- **PROBLEM TO WORK ON**
Give back every line of the data, word for word.

[PROVIDED MATERIAL Boundary: Start]

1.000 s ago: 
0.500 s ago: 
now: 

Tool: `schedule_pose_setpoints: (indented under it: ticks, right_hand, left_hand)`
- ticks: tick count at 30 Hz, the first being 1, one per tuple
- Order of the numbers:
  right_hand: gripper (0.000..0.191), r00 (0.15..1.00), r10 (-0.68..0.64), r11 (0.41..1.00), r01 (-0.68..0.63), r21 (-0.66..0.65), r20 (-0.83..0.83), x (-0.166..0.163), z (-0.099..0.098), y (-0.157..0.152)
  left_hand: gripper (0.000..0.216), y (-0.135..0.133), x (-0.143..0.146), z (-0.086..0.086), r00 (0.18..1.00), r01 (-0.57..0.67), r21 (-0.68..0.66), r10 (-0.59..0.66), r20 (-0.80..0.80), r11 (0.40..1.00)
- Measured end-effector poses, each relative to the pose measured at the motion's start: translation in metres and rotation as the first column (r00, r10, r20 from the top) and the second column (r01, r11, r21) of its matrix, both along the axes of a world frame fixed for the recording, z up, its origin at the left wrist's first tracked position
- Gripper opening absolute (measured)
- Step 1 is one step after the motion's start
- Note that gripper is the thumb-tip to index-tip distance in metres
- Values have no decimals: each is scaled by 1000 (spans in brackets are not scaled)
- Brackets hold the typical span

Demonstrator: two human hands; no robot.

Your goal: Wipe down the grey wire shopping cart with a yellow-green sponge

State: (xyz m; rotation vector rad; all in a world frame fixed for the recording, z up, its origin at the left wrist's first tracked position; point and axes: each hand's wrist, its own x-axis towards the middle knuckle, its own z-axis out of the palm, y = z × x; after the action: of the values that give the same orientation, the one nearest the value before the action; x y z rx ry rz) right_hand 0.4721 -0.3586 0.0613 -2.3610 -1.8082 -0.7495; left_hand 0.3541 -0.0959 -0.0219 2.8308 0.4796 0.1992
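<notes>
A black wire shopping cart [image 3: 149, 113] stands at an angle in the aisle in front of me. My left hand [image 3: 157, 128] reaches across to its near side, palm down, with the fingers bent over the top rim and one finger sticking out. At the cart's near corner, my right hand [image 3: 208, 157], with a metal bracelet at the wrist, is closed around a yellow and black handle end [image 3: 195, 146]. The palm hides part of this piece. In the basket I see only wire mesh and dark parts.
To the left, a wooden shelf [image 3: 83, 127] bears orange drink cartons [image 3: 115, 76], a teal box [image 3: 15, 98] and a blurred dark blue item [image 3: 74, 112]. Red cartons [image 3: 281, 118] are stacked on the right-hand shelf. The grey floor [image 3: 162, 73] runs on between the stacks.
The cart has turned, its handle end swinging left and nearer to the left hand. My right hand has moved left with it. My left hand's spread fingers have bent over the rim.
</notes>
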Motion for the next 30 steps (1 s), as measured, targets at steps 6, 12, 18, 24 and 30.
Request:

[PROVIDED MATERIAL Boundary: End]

- **WRITTEN ANSWER**
1.000 s ago: 
0.500 s ago: 
now: 

Tool: `schedule_pose_setpoints: (indented under it: ticks, right_hand, left_hand)`
- ticks: tick count at 30 Hz, the first being 1, one per tuple
- Order of the numbers:
  right_hand: gripper (0.000..0.191), r00 (0.15..1.00), r10 (-0.68..0.64), r11 (0.41..1.00), r01 (-0.68..0.63), r21 (-0.66..0.65), r20 (-0.83..0.83), x (-0.166..0.163), z (-0.099..0.098), y (-0.157..0.152)
  left_hand: gripper (0.000..0.216), y (-0.135..0.133), x (-0.143..0.146), z (-0.086..0.086), r00 (0.18..1.00), r01 (-0.57..0.67), r21 (-0.68..0.66), r10 (-0.59..0.66), r20 (-0.80..0.80), r11 (0.40..1.00)
- Measured end-effector poses, each relative to the pose measured at the motion's start: translation in metres and rotation as the first column (r00, r10, r20 from the top) and the second column (r01, r11, r21) of its matrix, both along the axes of a world frame fixed for the recording, z up, its origin at the left wrist's first tracked position
- Gripper opening absolute (measured)
- Step 1 is one step after the motion's start
- Note that gripper is the thumb-tip to index-tip distance in metres
- Values have no decimals: each is scaled by 1000 (spans in brackets are not scaled)
- Brackets hold the typical span

Demonstrator: two human hands; no robot.

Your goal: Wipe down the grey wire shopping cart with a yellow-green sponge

State: (xyz m; rotation vector rad; all in a world frame fixed for the recording, z up, its origin at the left wrist's first tracked position; point and axes: each hand's wrist, its own x-axis towards the middle knuckle, its own z-axis out of the palm, y = z × x; after the action: of the values that give the same orientation, the one nearest the value before the action; x y z rx ry rz) right_hand 0.4721 -0.3586 0.0613 -2.3610 -1.8082 -0.7495; left_hand 0.3541 -0.0959 -0.0219 2.8308 0.4796 0.1992
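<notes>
A black wire shopping cart [image 3: 149, 113] stands at an angle in the aisle in front of me. My left hand [image 3: 157, 128] reaches across to its near side, palm down, with the fingers bent over the top rim and one finger sticking out. At the cart's near corner, my right hand [image 3: 208, 157], with a metal bracelet at the wrist, is closed around a yellow and black handle end [image 3: 195, 146]. The palm hides part of this piece. In the basket I see only wire mesh and dark parts.
To the left, a wooden shelf [image 3: 83, 127] bears orange drink cartons [image 3: 115, 76], a teal box [image 3: 15, 98] and a blurred dark blue item [image 3: 74, 112]. Red cartons [image 3: 281, 118] are stacked on the right-hand shelf. The grey floor [image 3: 162, 73] runs on between the stacks.
The cart has turned, its handle end swinging left and nearer to the left hand. My right hand has moved left with it. My left hand's spread fingers have bent over the rim.
</notes>
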Motion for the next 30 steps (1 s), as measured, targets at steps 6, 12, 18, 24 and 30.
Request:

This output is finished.